L’objectif de ce livre est d’offrir aux lecteurs les
éléments qui leur permettront d’interpréter dans une perspective sociologique
les comportements individuels auxquels ils s’intéressent en partant de la
prémisse que les individus agissent avec un minimum d’intentions. Il s’agit de
présenter les outils et théories sociologiques disponibles pour cet objectif,
d’en expliquer le mode d’emploi. Les exemples sont nécessaires, nous en
présentons un grand nombre, mais ils visent à représenter des classes de comportements
assez larges et donc à suggérer des explications de portée générale.
Réciproquement, on ne peut se contenter, non plus, de considérations très
générales ou de réflexions d’un trop grand niveau d’abstraction. Le terme de «
modèle » que nous emploierons fréquemment renvoie en partie à cette ambition
pratique : offrir à qui le désire les moyens de construire sa propre analyse, son propre « modèle » bien adapté à la
situation sociale et aux pratiques particulières dont il fait l’étude.
L’ouvrage va rassembler l’ensemble des éléments qui peuvent s’avérer utiles à
cet exercice. Il peut, de ce point de vue, être considéré comme une sorte de «
boîte à outils ». Il n’existe pas, nous semble-t-il, d’ouvrage analogue, en
langue française au moins.
L’emploi du terme « modèle » permet aussi de
souligner un autre point. Un modèle n’est pas la réalité. Les modèles sont plus
ou moins utiles, plus ou moins adaptés, c’est affaire de confrontation avec les
observations que de conclure. Dans cet ordre d’idée, modéliser des « acteurs »
intentionnels suppose un certain point de départ, à savoir que les personnes
dont on modélise les comportements agissent avec des buts, des motifs, des
intentions... Mais accepter cette hypothèse comme point de départ n’est rien de
plus que cela.
En matière d’analyse des comportements individuels,
la microéconomie propose un modèle dont les principes sont simples et se
veulent d’une grande généralité.
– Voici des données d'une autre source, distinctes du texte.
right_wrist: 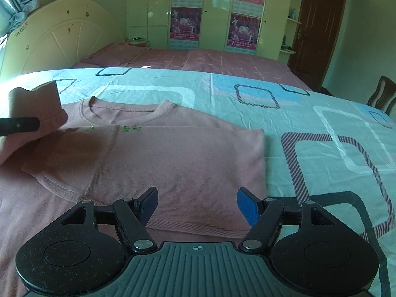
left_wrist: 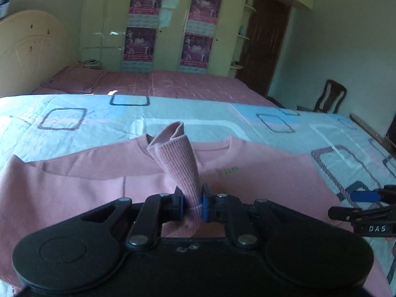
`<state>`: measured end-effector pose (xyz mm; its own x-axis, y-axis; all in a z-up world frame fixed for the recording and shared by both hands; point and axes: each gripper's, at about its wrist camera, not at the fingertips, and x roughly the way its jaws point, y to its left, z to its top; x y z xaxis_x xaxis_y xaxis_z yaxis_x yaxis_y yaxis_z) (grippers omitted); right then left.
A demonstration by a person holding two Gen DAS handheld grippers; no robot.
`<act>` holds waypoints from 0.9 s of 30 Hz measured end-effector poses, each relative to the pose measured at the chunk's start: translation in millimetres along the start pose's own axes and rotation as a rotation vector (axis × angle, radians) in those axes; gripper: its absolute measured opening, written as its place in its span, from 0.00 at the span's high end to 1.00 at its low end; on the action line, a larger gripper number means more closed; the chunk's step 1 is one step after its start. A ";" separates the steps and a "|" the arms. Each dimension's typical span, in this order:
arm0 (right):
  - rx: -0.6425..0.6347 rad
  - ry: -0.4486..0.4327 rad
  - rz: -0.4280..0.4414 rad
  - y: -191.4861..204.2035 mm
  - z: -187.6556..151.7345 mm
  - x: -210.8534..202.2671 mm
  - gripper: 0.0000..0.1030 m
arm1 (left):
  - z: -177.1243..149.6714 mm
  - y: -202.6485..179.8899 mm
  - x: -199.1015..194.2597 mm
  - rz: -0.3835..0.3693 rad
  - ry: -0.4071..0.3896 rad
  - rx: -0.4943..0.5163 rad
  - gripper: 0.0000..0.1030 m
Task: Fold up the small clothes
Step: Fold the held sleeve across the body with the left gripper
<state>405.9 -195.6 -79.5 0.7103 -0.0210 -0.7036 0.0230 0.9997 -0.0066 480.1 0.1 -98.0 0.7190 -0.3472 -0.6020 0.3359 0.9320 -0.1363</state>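
A small pink sweatshirt (left_wrist: 86,183) lies flat on the bed, collar toward the far side. My left gripper (left_wrist: 193,206) is shut on its ribbed sleeve cuff (left_wrist: 175,156), which stands up between the blue pads above the shirt body. In the right wrist view the shirt (right_wrist: 173,153) has its right side folded over the front, and the lifted cuff (right_wrist: 37,109) shows at the left with one left finger (right_wrist: 19,123). My right gripper (right_wrist: 196,205) is open and empty, low over the shirt's hem. It also shows at the right edge of the left wrist view (left_wrist: 366,203).
The bed cover (right_wrist: 309,123) is light blue with square patterns. A pink bedsheet (left_wrist: 160,84) covers the far half. A cream headboard (right_wrist: 61,37) is at the left, a wardrobe with posters (left_wrist: 173,24) at the back, a wooden chair (left_wrist: 329,96) and brown door (left_wrist: 264,42) at the right.
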 end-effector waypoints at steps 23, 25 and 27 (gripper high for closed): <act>0.407 0.110 0.484 23.3 10.4 38.0 0.56 | -72.4 107.3 -102.0 0.251 0.064 -0.083 0.50; 0.449 0.147 0.513 30.2 9.6 51.4 0.56 | -75.8 130.9 -100.9 0.276 0.088 -0.121 0.52; 0.492 0.176 0.523 34.7 9.1 62.6 0.56 | -76.0 146.9 -95.9 0.277 0.096 -0.137 0.55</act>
<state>457.6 -162.4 -117.4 0.5924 0.5005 -0.6313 0.0542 0.7571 0.6510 414.3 178.2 -120.1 0.7090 -0.0730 -0.7014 0.0456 0.9973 -0.0577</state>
Les individus sont supposés prendre leurs
décisions en comparant toutes les éventualités et en choisissant celle qui les
avantage le plus. Sociologues, psychosociologues, ethnologues, eux aussi, ont
un intérêt pour l’analyse des comportements individuels. Eux aussi ont
développé des conceptions et des modes d’approche qui leur sont propres, qui
incluent, d’ailleurs, les comportements économiques dans une vision plus
globale des échanges. Ils ne cessent de travailler à renouveler leurs
perspectives et, de fait, on observe actuellement un foisonnement de
développements. Ce sont les propositions, nouvelles ou plus anciennes, de ces disciplines que nous avons voulu
rapprocher ici. Le livre est un essai pour organiser les acquis, dans une
perspective de synthèse théorique, avec l’objectif de donner des outils
intellectuels pour comprendre les actions intentionnelles.
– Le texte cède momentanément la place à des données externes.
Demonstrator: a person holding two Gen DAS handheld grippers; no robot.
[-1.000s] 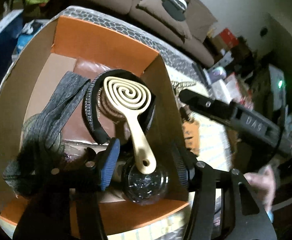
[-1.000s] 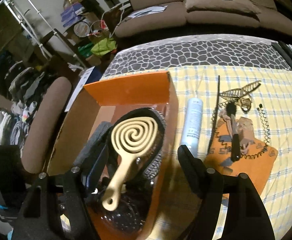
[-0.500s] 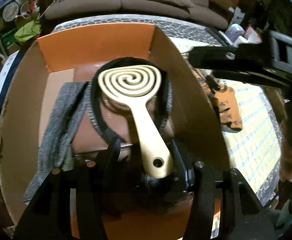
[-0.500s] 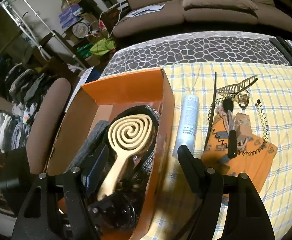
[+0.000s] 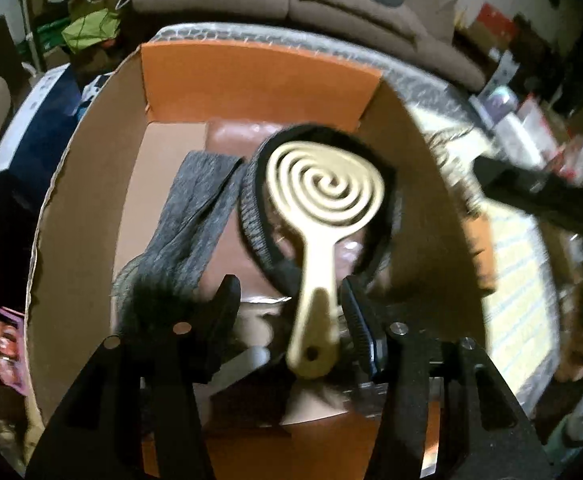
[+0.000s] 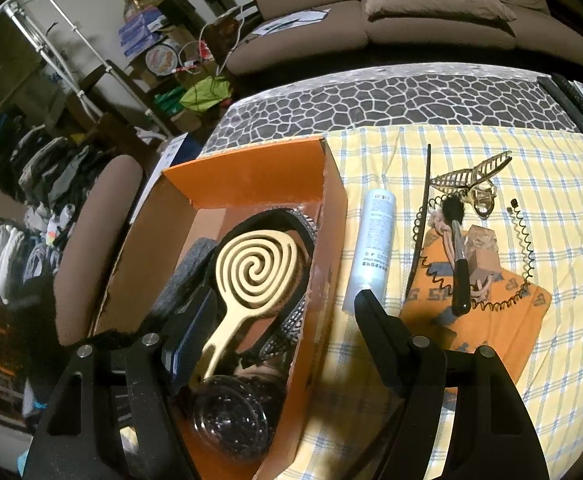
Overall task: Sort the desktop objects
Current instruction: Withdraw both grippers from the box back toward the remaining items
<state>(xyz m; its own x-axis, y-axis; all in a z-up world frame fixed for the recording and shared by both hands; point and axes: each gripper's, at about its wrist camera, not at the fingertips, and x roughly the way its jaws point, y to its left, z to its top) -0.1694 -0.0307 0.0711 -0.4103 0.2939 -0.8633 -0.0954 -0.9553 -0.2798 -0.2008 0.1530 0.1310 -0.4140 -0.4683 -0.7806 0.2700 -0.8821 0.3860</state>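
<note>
Inside the orange cardboard box (image 6: 247,184), a cream plastic spiral hairbrush (image 6: 251,268) lies atop a black headband (image 5: 259,216); left gripper (image 5: 291,320) and right gripper (image 6: 287,328) both hover spread. Likely light, rigid, smooth, the brush is best taken by its narrow handle.

Matt cardboard box (image 6: 251,176) lined orange, smooth cream plastic spiral brush (image 6: 251,268) laid inside it, grey knitted cloth (image 5: 195,216) beside the brush, glossy metal claw clip (image 6: 471,178) seen on checked woven tablecloth (image 6: 563,216)
</note>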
L’ouvrage est, de ce fait, certainement plus
ambitieux que ce que le but – être un ouvrage pratique – laisse entendre. Tout
ce qui nous paraît d’intérêt pour le sujet sera présenté, le panorama se voudra
général sans a priori de notre part. Il nous semble sous cet angle que les
développements récents des théories de l’individualisme structurel ou du choix
rationnel ne rendent pas, pour autant, totalement obsolètes les travaux plus
anciens de l’anthropologie culturelle ou du structuro-fonctionnalisme et que
toutes ces approches peuvent être considérées comme complémentaires et
mobilisables en fonction de la nature du problème posé. Si on veut développer
des approches des comportements intentionnels enracinées dans la démarche
sociologique, c’est à l’ensemble de la discipline et de ses développements sur
cinquante ans qu’on doit s’intéresser. Néanmoins, il s’agit d’un domaine en
pleine ébullition et nous ne prétendrons pas à l’exhaustivité. C’est en tout
cas évidemment à partir des développements les plus récents des recherches
sociologiques sur l’acteur que l’analyse s’organisera.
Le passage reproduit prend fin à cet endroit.